— Task statement —
Only the lines from the line containing "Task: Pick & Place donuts" to the end of the records, both included, belong in the answer, copied exactly.

══ Supplied data

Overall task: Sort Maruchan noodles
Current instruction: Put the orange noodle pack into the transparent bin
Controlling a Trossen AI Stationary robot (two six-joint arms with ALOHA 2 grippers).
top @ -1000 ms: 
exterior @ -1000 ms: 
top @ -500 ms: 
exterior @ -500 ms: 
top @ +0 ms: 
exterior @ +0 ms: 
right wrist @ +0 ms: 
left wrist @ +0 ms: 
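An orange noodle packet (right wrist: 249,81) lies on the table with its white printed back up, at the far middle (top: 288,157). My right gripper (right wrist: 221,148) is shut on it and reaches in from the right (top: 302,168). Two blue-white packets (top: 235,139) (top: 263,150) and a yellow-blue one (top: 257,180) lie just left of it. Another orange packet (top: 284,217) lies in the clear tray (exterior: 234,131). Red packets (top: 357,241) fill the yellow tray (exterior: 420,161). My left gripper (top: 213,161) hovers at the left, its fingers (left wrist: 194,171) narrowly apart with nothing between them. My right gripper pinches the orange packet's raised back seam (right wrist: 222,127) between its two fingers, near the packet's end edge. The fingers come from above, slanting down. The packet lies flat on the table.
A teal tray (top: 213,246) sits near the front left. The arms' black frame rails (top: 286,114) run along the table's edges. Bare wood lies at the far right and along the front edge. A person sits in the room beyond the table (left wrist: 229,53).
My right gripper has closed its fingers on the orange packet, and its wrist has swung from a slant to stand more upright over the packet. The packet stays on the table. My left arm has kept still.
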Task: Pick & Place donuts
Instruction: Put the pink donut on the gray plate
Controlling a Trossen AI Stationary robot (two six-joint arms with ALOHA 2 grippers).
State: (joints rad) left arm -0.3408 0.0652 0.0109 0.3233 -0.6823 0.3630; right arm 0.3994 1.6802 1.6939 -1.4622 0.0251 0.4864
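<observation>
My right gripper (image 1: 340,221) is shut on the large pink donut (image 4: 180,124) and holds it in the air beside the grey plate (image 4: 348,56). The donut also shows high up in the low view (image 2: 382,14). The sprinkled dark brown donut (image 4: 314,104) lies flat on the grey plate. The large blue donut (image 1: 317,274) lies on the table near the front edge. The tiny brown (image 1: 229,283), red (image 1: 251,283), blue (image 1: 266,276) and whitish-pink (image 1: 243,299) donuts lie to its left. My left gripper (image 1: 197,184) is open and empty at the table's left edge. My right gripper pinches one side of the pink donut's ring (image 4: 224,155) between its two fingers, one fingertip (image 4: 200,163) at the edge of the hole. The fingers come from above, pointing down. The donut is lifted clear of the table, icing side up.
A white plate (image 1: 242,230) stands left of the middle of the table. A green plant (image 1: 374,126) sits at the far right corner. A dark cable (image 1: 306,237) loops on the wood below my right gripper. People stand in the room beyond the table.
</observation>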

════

— Task answer —
Task: Pick & Place donuts
Instruction: Put the pink donut on the gray plate
Controlling a Trossen AI Stationary robot (two six-joint arms with ALOHA 2 grippers).
State: (joints rad) left arm -0.3408 0.0652 0.0109 0.3233 -0.6823 0.3630; right arm 0.3994 1.6802 1.6939 -1.4622 0.0251 0.4864
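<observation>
My right gripper (image 1: 340,221) is shut on the large pink donut (image 4: 180,124) and holds it in the air beside the grey plate (image 4: 348,56). The donut also shows high up in the low view (image 2: 382,14). The sprinkled dark brown donut (image 4: 314,104) lies flat on the grey plate. The large blue donut (image 1: 317,274) lies on the table near the front edge. The tiny brown (image 1: 229,283), red (image 1: 251,283), blue (image 1: 266,276) and whitish-pink (image 1: 243,299) donuts lie to its left. My left gripper (image 1: 197,184) is open and empty at the table's left edge. My right gripper pinches one side of the pink donut's ring (image 4: 224,155) between its two fingers, one fingertip (image 4: 200,163) at the edge of the hole. The fingers come from above, pointing down. The donut is lifted clear of the table, icing side up.
A white plate (image 1: 242,230) stands left of the middle of the table. A green plant (image 1: 374,126) sits at the far right corner. A dark cable (image 1: 306,237) loops on the wood below my right gripper. People stand in the room beyond the table.
</observation>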

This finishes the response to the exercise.